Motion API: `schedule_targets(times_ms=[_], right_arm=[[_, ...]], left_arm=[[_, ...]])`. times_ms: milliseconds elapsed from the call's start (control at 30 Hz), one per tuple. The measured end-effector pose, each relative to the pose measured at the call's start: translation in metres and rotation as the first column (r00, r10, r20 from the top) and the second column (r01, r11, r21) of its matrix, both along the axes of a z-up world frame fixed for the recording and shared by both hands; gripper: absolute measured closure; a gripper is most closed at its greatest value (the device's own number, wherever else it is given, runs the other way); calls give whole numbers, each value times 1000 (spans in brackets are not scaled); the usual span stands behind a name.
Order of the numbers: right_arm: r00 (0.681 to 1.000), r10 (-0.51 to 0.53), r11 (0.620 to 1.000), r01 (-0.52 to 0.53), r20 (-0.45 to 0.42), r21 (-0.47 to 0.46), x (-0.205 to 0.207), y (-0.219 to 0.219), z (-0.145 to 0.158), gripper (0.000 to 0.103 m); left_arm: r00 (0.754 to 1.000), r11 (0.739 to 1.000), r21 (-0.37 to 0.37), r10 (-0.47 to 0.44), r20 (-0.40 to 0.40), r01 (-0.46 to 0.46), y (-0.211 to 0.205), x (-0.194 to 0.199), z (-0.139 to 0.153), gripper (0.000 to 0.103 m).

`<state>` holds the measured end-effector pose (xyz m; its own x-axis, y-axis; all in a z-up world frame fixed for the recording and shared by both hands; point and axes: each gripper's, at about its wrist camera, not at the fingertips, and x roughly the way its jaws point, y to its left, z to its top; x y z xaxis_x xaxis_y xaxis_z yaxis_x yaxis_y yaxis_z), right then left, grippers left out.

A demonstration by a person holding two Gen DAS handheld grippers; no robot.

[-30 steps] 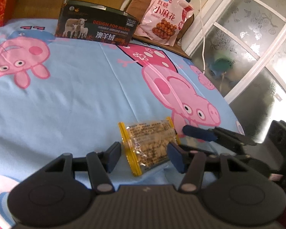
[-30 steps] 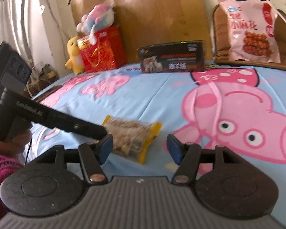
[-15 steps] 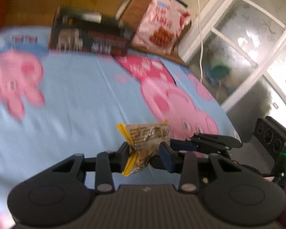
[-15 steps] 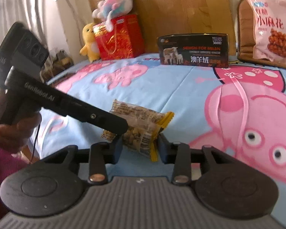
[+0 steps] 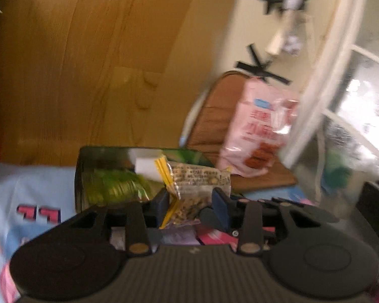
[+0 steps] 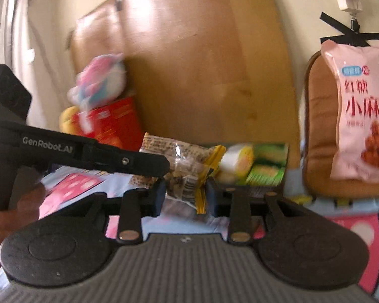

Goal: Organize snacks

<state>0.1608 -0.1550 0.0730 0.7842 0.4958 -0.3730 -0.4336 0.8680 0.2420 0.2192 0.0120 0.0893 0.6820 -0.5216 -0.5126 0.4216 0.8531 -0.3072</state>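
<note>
A clear snack packet with yellow ends (image 5: 194, 184) is held off the bed by both grippers. My left gripper (image 5: 190, 205) is shut on its lower part. My right gripper (image 6: 185, 194) is shut on the same packet (image 6: 187, 161), and the left gripper's finger (image 6: 139, 162) reaches in from the left. Just behind the packet stands a dark open box (image 5: 108, 176) holding green-wrapped snacks (image 6: 262, 166). A big pink snack bag (image 6: 361, 111) leans on a brown cushion at the right.
A wooden headboard (image 5: 88, 75) rises behind the box. A red gift box with plush toys (image 6: 108, 123) sits at the back left. The blue cartoon-pig bedsheet (image 5: 25, 189) lies below. A glass door (image 5: 353, 126) is on the right.
Both grippers closed on the snack packet and lifted it off the sheet. They carried it forward to the dark box, which now shows its open top with green snacks.
</note>
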Motion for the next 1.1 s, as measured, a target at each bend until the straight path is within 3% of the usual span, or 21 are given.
schedule_targets(times_ms=[100, 167, 367, 567, 733, 867, 1100], right_arm=[[999, -40, 996, 41, 13, -78, 26, 8, -16, 55], [997, -66, 992, 69, 26, -102, 28, 8, -24, 39], [991, -129, 992, 128, 46, 14, -6, -14, -20, 39], [991, -133, 984, 135, -17, 114, -42, -23, -21, 39], [985, -137, 980, 151, -110, 132, -85, -19, -35, 30], [974, -152, 977, 174, -165, 124, -112, -12, -45, 30], [950, -195, 959, 237, -243, 154, -144, -8, -56, 26]], left_arm=[[999, 997, 57, 50, -16, -49, -7, 31, -22, 61], [996, 993, 82, 84, -22, -82, -8, 38, -31, 61], [991, 990, 42, 130, 36, -132, 10, 8, -24, 61], [985, 980, 106, 166, 54, -171, 14, -53, -26, 57], [978, 959, 190, 207, 32, -210, 12, -100, -45, 53], [965, 941, 224, 261, -10, -253, 12, -124, -66, 51], [950, 918, 258, 313, 2, -303, 10, -162, -80, 43]])
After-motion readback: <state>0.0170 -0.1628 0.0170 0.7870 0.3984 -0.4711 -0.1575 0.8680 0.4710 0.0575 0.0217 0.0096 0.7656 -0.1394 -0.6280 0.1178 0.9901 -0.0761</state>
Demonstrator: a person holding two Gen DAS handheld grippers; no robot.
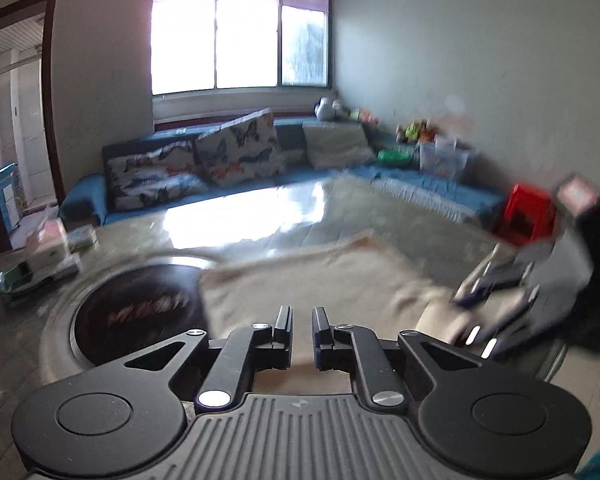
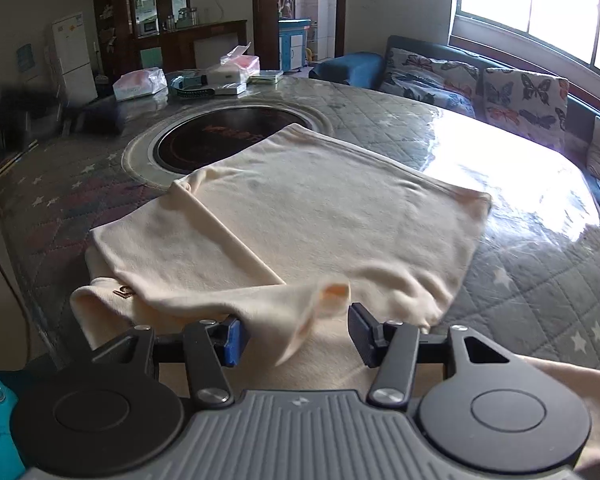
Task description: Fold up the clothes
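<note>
A lived-in home: sitting room opening onto a kitchen corner

A blue corner sofa (image 1: 228, 184) with butterfly-print cushions (image 2: 524, 96) runs under a wide window (image 1: 236, 36). In front of the sofa stands a round table (image 2: 540, 280) under a quilted cover, a black hotplate (image 2: 216, 144) set in its middle. Beyond the table, away from the sofa, are a dark wooden cabinet (image 2: 152, 12) and a white fridge (image 2: 74, 56).
</note>
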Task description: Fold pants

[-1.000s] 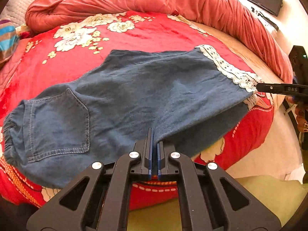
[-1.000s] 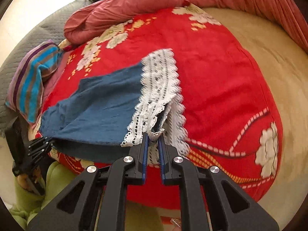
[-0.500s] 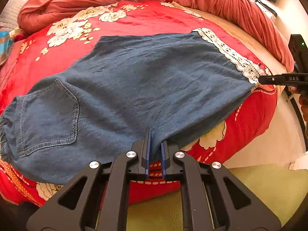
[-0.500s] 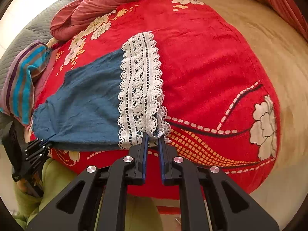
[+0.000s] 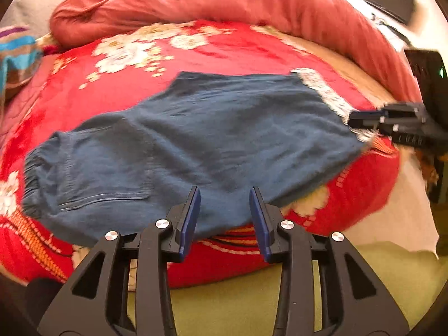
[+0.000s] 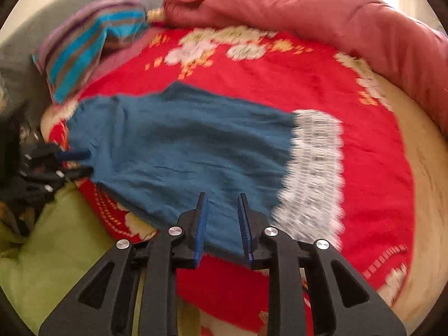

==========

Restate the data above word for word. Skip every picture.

*TASK OUTPUT*.
Motion API: `schedule_targets(times_ms=[_], right_arm=[[_, ...]], left_arm=[[_, ...]])`. times_ms: milliseconds elapsed from the call's start (control at 30 Hz), one per tuple. The measured end-effector pose, each relative to the pose measured at the call's start: translation in metres and rotation as the first column (r00, r10, r20 from the top) and the second column (r01, r11, r21) of its matrix, both along the axes of a z-up world frame fixed for the recording and shared by both hands; gripper: absolute measured closure; a gripper is most closed at its greatest value (the device's own number, wherever else it is given, runs the other way); calls give whole numbers, each value times 1000 (spans in brackets are not scaled); the usual span stands behind a name.
Order of the numbers: right_arm: r00 (0.681 to 1.000), r10 (-0.51 to 0.53), r11 (0.620 to 1.000), r01 (-0.52 to 0.53), r20 (-0.45 to 0.42), r21 (-0.47 to 0.46), x (-0.205 to 0.207), y (-0.219 to 0.219), z (-0.145 to 0.158), gripper (0.000 to 0.103 m); left_arm: r00 (0.754 to 1.000), r11 (0.739 to 1.000), r21 (-0.37 to 0.37), r10 (-0.47 to 0.44), r20 (-0.40 to 0.40), r01 (-0.46 to 0.46), y (-0.211 to 0.205), x (-0.194 to 0.199), z (-0.139 to 0.153), gripper (0.000 to 0.103 m).

`<state>` holds the measured end-effector pose (xyz m; its own x-axis, y-axis; all in a z-up world frame fixed for the recording and shared by both hands; point and axes: each gripper's, at about its wrist camera, not at the fingertips, and x roughly the way its jaws point, y to its left, z to its top; x y z xaxis_x xaxis_y xaxis_z yaxis_x yaxis_y yaxis_z), right then left, grippers left out.

A demonstration by a person holding two Gen DAS handheld grippers; no robot.

[-30 steps] 
[-30 steps] 
[-15 steps] 
[-15 steps] 
[+0 steps] 
[+0 steps] 

Goal: Organize snacks

<state>0.1608 -0.1550 0.0730 0.7842 0.4958 -0.3730 -0.4336 0.8680 0.2420 0.2192 0.0120 0.0893 0.6820 -0.5216 -0.5126 0.4216 0.8531 -0.3072</state>
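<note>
A clear snack packet with yellow ends (image 5: 194, 184) is held off the bed by both grippers. My left gripper (image 5: 190, 205) is shut on its lower part. My right gripper (image 6: 185, 194) is shut on the same packet (image 6: 187, 161), and the left gripper's finger (image 6: 139, 162) reaches in from the left. Just behind the packet stands a dark open box (image 5: 108, 176) holding green-wrapped snacks (image 6: 262, 166). A big pink snack bag (image 6: 361, 111) leans on a brown cushion at the right.
A wooden headboard (image 5: 88, 75) rises behind the box. A red gift box with plush toys (image 6: 108, 123) sits at the back left. The blue cartoon-pig bedsheet (image 5: 25, 189) lies below. A glass door (image 5: 353, 126) is on the right.
Both grippers closed on the snack packet and lifted it off the sheet. They carried it forward to the dark box, which now shows its open top with green snacks.
</note>
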Motion for the next 1.1 s, as measured, a target at each bend until the straight path is within 3% of the usual span, or 21 are given.
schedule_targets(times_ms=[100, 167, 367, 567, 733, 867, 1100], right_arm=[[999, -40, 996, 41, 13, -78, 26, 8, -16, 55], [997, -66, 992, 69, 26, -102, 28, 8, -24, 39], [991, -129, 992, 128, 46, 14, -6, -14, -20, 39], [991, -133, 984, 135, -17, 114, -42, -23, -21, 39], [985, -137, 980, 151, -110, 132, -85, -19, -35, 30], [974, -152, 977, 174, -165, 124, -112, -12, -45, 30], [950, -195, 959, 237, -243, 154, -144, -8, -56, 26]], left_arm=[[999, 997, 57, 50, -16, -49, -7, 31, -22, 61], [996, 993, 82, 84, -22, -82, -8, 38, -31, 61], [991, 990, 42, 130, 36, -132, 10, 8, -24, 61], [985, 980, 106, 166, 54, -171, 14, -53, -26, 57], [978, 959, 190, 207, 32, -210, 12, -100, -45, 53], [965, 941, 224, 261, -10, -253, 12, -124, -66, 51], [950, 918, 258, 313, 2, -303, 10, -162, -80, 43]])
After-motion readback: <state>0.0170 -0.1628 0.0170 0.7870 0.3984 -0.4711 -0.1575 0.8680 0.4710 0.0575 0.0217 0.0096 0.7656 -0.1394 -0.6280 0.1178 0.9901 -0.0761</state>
Demonstrator: a person holding two Gen DAS handheld grippers; no robot.
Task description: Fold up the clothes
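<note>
A lived-in home: sitting room opening onto a kitchen corner

A blue corner sofa (image 1: 228, 184) with butterfly-print cushions (image 2: 524, 96) runs under a wide window (image 1: 236, 36). In front of the sofa stands a round table (image 2: 540, 280) under a quilted cover, a black hotplate (image 2: 216, 144) set in its middle. Beyond the table, away from the sofa, are a dark wooden cabinet (image 2: 152, 12) and a white fridge (image 2: 74, 56).
</note>
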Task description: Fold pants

[-1.000s] 
[-1.000s] 
[-0.500s] 
[-0.500s] 
[+0.000s] 
[+0.000s] 

Nothing further is needed for the answer.